» Assignment: Tally the lines below that contain the word "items". Only the total should be given.

» Stored records:
● ● ● ● ●

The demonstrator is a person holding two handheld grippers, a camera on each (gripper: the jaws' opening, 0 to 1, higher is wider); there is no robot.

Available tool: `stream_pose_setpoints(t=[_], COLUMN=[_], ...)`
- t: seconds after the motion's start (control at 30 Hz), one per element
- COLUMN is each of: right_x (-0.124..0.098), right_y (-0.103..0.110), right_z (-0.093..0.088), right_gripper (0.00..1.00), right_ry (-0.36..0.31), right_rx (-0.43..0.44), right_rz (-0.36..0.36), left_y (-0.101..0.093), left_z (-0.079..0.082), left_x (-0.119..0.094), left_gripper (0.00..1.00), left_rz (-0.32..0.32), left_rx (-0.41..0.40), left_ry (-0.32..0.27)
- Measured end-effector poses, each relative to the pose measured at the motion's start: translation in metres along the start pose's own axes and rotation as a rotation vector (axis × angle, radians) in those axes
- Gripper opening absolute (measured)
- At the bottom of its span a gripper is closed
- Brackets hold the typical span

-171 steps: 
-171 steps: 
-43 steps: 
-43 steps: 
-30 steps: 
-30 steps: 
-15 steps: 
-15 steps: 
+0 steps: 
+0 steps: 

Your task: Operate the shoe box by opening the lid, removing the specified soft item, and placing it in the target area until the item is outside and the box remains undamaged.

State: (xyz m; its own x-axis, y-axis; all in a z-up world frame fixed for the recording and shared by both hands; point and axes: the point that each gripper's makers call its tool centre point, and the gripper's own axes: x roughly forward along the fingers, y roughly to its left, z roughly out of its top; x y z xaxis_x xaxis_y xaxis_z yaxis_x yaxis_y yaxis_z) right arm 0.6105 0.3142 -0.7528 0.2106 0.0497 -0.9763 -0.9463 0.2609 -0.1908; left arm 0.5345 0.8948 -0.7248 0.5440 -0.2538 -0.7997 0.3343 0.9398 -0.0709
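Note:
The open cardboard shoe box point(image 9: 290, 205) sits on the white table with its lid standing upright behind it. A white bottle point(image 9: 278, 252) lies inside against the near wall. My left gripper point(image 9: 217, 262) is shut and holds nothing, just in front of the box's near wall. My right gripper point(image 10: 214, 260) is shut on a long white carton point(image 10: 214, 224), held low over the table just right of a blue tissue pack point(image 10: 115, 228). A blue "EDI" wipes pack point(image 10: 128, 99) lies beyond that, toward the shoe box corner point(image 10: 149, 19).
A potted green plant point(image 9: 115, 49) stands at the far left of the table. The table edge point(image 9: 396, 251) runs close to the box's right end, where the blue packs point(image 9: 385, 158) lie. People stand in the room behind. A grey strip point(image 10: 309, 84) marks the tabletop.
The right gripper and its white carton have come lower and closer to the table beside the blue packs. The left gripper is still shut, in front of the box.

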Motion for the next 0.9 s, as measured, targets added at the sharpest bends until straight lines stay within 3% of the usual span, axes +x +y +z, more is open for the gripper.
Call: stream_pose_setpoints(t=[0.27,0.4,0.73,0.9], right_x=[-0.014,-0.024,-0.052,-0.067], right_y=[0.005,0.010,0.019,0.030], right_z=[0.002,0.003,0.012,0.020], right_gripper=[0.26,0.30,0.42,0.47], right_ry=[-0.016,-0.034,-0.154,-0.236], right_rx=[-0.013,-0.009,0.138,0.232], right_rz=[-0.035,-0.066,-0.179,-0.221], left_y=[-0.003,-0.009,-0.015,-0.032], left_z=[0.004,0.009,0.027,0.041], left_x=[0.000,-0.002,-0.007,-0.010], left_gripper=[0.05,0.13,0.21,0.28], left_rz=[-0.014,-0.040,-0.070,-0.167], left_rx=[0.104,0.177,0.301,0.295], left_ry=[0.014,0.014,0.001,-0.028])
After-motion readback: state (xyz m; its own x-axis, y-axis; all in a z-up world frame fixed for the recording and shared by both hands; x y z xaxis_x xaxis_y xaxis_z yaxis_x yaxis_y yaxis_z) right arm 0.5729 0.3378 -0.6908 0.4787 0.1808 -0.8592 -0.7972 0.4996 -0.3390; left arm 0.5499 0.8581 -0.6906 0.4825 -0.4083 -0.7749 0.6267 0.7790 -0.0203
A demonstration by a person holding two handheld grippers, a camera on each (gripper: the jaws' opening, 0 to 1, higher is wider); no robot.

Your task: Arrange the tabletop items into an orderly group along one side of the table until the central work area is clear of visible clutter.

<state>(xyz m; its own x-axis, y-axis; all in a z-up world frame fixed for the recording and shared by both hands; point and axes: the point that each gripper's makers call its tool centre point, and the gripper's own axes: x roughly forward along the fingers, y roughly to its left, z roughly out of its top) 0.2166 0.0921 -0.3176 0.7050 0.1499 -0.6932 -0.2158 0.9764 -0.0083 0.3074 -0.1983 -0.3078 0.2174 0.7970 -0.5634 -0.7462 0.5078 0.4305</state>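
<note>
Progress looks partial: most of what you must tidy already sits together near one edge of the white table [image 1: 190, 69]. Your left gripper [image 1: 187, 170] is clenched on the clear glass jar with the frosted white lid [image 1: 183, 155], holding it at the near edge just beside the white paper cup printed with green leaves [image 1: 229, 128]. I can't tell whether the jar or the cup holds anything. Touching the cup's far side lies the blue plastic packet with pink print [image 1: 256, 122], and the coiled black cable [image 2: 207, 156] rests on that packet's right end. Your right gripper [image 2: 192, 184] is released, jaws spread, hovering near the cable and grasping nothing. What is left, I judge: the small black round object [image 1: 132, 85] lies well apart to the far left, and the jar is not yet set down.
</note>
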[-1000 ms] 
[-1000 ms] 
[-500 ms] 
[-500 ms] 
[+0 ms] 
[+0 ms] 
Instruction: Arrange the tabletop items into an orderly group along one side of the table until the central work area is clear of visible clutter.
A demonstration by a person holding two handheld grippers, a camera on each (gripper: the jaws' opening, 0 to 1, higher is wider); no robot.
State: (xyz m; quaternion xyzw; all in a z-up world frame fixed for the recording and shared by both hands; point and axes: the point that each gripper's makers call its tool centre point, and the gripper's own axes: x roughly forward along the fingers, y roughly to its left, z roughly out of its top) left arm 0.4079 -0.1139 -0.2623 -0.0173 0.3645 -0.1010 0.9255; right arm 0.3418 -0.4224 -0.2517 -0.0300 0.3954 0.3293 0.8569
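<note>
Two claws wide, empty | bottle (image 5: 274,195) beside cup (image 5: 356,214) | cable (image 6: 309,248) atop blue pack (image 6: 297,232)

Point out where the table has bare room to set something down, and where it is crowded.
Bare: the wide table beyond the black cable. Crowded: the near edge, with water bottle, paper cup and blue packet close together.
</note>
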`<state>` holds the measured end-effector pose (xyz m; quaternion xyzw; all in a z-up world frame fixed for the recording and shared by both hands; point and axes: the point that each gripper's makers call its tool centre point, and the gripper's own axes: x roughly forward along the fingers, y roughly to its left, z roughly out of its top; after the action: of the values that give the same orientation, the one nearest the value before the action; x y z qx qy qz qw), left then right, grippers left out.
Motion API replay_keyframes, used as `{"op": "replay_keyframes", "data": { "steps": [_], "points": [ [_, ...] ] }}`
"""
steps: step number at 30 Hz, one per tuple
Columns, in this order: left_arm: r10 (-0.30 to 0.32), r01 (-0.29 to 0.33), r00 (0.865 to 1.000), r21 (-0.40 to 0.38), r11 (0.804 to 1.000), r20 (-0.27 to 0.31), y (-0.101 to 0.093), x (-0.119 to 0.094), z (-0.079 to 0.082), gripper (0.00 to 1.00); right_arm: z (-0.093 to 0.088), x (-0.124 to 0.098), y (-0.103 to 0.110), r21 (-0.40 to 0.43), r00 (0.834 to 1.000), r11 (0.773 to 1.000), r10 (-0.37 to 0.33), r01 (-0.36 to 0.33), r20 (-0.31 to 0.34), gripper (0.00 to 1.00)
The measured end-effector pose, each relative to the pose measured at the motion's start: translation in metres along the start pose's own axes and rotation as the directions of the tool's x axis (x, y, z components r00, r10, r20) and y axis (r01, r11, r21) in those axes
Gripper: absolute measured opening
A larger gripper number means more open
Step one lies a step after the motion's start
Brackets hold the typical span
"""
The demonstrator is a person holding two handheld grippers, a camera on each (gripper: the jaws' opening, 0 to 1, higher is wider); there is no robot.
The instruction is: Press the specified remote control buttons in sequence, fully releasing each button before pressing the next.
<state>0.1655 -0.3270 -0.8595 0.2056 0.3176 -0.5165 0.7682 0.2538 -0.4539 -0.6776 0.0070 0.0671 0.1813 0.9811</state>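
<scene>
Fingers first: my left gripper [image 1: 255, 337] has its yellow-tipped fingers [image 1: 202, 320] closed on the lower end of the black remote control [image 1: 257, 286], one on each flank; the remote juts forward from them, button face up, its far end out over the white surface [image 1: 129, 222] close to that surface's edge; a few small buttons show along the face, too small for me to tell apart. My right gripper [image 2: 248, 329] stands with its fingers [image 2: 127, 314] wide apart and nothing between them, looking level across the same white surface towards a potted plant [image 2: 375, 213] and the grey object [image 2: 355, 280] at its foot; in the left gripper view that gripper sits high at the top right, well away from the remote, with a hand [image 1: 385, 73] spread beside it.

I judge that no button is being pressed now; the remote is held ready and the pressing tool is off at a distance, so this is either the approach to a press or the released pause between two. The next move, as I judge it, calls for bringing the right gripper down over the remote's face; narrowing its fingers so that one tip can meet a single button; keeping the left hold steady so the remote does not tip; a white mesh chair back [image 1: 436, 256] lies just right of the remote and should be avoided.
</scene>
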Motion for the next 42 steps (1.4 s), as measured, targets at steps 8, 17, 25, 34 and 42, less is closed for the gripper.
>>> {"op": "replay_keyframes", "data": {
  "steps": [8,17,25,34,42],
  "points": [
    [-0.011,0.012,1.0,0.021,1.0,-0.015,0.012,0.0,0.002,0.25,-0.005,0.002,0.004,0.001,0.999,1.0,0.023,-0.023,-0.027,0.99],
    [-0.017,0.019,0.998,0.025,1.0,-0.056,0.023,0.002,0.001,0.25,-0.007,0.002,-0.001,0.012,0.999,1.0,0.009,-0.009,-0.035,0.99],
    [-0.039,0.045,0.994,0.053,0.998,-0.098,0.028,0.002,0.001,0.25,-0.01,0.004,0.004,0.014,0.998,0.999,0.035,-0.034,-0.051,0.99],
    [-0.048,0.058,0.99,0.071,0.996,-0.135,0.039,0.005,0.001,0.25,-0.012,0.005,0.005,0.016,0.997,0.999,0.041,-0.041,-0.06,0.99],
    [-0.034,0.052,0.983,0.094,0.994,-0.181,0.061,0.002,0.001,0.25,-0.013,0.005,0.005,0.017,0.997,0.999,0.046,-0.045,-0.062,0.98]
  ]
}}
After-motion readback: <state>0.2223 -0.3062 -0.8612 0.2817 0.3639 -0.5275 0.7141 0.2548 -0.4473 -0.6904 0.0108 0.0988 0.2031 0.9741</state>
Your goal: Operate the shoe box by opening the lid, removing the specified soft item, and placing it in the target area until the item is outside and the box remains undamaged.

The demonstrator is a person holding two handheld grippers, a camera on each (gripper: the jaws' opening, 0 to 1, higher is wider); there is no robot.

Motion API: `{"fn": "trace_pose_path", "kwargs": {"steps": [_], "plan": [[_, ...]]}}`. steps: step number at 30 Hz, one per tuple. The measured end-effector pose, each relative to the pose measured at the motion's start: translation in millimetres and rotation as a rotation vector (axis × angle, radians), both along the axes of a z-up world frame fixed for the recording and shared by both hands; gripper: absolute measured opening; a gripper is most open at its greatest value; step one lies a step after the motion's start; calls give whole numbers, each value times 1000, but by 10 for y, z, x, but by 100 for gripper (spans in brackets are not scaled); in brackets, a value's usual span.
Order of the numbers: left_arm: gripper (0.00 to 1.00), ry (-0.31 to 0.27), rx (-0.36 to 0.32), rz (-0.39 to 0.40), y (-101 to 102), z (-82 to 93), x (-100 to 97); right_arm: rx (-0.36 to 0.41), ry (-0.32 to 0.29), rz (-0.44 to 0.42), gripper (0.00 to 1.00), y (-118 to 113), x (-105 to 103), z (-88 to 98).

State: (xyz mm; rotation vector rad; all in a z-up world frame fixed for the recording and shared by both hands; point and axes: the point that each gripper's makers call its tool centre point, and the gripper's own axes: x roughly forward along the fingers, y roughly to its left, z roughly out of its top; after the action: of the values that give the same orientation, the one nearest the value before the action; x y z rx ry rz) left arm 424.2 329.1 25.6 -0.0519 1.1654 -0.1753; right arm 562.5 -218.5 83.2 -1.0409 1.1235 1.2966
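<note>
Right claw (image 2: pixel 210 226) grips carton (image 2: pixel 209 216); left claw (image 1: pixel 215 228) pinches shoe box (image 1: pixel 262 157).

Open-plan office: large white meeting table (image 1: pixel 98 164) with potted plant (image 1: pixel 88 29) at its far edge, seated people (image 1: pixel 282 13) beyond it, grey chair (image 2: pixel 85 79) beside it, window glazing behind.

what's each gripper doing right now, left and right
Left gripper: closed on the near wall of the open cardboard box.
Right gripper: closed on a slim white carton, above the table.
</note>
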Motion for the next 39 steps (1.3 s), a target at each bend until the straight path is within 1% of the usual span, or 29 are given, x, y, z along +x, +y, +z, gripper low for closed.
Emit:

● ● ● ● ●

» Result of this task: 2